EXERCISE REQUIREMENTS: Copy verbatim the material from its first line to the line that holds "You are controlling", including that line.

_ _ _ _ _

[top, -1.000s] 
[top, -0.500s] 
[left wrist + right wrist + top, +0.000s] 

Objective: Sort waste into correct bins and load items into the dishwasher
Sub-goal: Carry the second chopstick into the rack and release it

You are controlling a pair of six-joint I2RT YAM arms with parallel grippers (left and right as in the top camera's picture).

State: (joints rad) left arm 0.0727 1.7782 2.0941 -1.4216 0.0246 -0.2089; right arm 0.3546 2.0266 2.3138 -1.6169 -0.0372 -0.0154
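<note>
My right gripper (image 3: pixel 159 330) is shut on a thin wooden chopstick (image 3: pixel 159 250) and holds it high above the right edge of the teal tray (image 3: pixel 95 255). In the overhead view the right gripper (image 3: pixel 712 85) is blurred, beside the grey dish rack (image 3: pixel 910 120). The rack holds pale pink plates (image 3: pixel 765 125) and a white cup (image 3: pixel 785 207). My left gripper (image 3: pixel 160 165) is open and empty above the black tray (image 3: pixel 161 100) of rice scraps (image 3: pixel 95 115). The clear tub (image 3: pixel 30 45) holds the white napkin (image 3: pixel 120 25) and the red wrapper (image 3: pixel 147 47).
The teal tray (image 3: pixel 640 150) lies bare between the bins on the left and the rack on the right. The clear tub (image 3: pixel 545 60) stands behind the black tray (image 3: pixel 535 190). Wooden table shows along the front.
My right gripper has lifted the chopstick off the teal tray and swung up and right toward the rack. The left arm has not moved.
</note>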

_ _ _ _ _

ANSWER SECTION:
[top, -1.000s] 
[top, -0.500s] 
[left wrist + right wrist + top, +0.000s] 

Objective: Sort waste into correct bins and load items into the dishwasher
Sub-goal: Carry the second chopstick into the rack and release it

You are controlling a pair of six-joint I2RT YAM arms with parallel grippers (left and right as in the top camera's picture).

The answer is finished.